Derrick Henry Lehmer (born February 23, 1905 in Berkeley (California) , † May 22, 1991 ibid) was an American mathematician specializing in number theory .

Life

As a child, Lehmer was drawn into his later field of work, as his father Derrick Norman Lehmer (1867–1938) created tables of prime numbers and factor tables with the help of mechanical calculators. He first studied physics at the University of California, Berkeley , where his father was a professor of mathematics. As a student he worked on the implementation of factoring algorithms for his father with punched card computers, with the support of his future wife Emma Markovna Trotskaya , who also studied at Berkeley. In 1927 he made his BA in physics and began a doctorate with the leading American number theorist Leonard Eugene Dickson in Chicagoto work. Since he could not cope with this, he moved to Jacob David Tamarkin at Brown University in Rhode Island , where he received his doctorate in 1930.

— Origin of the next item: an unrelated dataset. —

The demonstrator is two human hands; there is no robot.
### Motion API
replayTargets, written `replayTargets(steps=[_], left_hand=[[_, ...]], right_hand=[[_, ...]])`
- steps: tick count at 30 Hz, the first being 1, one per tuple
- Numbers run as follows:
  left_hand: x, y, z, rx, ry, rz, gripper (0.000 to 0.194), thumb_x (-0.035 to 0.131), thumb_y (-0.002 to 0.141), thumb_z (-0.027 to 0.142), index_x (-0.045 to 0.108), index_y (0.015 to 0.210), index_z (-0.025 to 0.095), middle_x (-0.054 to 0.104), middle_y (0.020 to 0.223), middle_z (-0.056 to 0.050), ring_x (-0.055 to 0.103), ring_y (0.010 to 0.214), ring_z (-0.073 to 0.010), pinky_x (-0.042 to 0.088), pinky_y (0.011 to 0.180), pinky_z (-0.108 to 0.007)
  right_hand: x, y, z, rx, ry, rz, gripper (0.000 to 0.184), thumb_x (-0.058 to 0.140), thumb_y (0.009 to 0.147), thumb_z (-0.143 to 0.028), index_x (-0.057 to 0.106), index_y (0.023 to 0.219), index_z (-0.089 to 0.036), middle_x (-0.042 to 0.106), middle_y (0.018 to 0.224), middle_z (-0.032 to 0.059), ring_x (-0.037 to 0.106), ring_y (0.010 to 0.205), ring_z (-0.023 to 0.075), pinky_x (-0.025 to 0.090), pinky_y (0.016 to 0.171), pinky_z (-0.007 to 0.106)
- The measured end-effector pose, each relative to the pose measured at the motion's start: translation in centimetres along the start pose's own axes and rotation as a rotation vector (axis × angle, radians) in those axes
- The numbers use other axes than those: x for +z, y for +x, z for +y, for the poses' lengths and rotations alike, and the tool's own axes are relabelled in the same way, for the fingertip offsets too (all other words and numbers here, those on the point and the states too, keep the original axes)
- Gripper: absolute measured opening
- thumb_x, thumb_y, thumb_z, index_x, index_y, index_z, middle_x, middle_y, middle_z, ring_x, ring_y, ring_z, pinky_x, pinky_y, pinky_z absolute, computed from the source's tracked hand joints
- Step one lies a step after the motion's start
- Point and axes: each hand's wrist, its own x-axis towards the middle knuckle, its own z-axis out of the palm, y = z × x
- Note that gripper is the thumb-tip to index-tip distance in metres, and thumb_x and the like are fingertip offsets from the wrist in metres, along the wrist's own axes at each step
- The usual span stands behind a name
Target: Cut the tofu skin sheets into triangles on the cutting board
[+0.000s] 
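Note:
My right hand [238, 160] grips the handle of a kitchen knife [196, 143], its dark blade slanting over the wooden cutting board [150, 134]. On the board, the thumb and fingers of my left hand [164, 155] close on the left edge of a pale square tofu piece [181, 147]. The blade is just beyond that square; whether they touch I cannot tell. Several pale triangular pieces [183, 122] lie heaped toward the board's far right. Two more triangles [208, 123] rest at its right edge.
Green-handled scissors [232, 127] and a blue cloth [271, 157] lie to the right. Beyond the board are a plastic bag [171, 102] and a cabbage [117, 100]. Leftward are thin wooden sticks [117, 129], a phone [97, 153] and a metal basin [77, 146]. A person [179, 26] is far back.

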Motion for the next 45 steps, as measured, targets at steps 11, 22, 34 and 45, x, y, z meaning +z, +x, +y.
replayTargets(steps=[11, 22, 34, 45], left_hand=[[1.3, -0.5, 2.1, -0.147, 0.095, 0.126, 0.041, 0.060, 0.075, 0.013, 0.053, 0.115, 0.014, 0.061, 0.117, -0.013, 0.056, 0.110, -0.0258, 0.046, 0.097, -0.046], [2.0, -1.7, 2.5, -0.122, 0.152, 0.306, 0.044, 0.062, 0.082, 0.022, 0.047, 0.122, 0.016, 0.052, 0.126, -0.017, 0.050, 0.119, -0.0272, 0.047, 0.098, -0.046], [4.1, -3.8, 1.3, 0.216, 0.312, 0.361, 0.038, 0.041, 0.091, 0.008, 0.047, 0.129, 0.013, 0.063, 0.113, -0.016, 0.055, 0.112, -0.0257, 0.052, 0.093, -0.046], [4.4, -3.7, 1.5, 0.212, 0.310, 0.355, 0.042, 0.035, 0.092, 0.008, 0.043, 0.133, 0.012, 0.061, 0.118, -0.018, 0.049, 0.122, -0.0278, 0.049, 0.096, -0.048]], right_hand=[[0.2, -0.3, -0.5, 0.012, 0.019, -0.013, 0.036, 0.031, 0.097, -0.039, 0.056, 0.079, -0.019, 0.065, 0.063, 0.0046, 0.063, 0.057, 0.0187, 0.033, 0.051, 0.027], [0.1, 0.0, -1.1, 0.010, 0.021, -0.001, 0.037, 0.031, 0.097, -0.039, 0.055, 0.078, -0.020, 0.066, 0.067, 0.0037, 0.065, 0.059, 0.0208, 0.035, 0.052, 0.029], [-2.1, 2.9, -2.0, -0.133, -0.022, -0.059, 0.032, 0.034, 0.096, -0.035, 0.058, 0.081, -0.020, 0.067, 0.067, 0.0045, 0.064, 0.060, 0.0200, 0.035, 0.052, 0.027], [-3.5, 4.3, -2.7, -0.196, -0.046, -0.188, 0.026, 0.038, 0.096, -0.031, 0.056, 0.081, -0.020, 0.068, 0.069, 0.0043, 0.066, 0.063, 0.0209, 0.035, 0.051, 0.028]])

He then went to the California Institute of Technology with a state scholarship in 1930/31 and then went to Stanford University and the Institute for Advanced Study in Princeton (New Jersey) for a year before he was able to receive a lectureship at Lehigh University . Except for a visit to England in 1938/39 with Godfrey Harold Hardy , John Edensor Littlewood , Harold Davenport , Kurt Mahler , Louis Mordell and Paul Erdős , he and his wife stayed in Lehigh until 1940, before he was able to get a post at his home university, Berkeley. During the war years, he and his wife worked as operators for ENIAC on the US Army's Aberdeen test site : during the day on ballistic calculations, at night there was time for number theory. When he refused an oath of loyalty enforced by Joseph McCarthy in Berkeley in 1950 , he briefly lost his post, which he bridged with work for the National Bureau of Standards . After his reinstatement, he received recognition and honors, such as Vice President of the American Mathematical Society and Governor at Large of the Association for Computing Machinery 1953–1954.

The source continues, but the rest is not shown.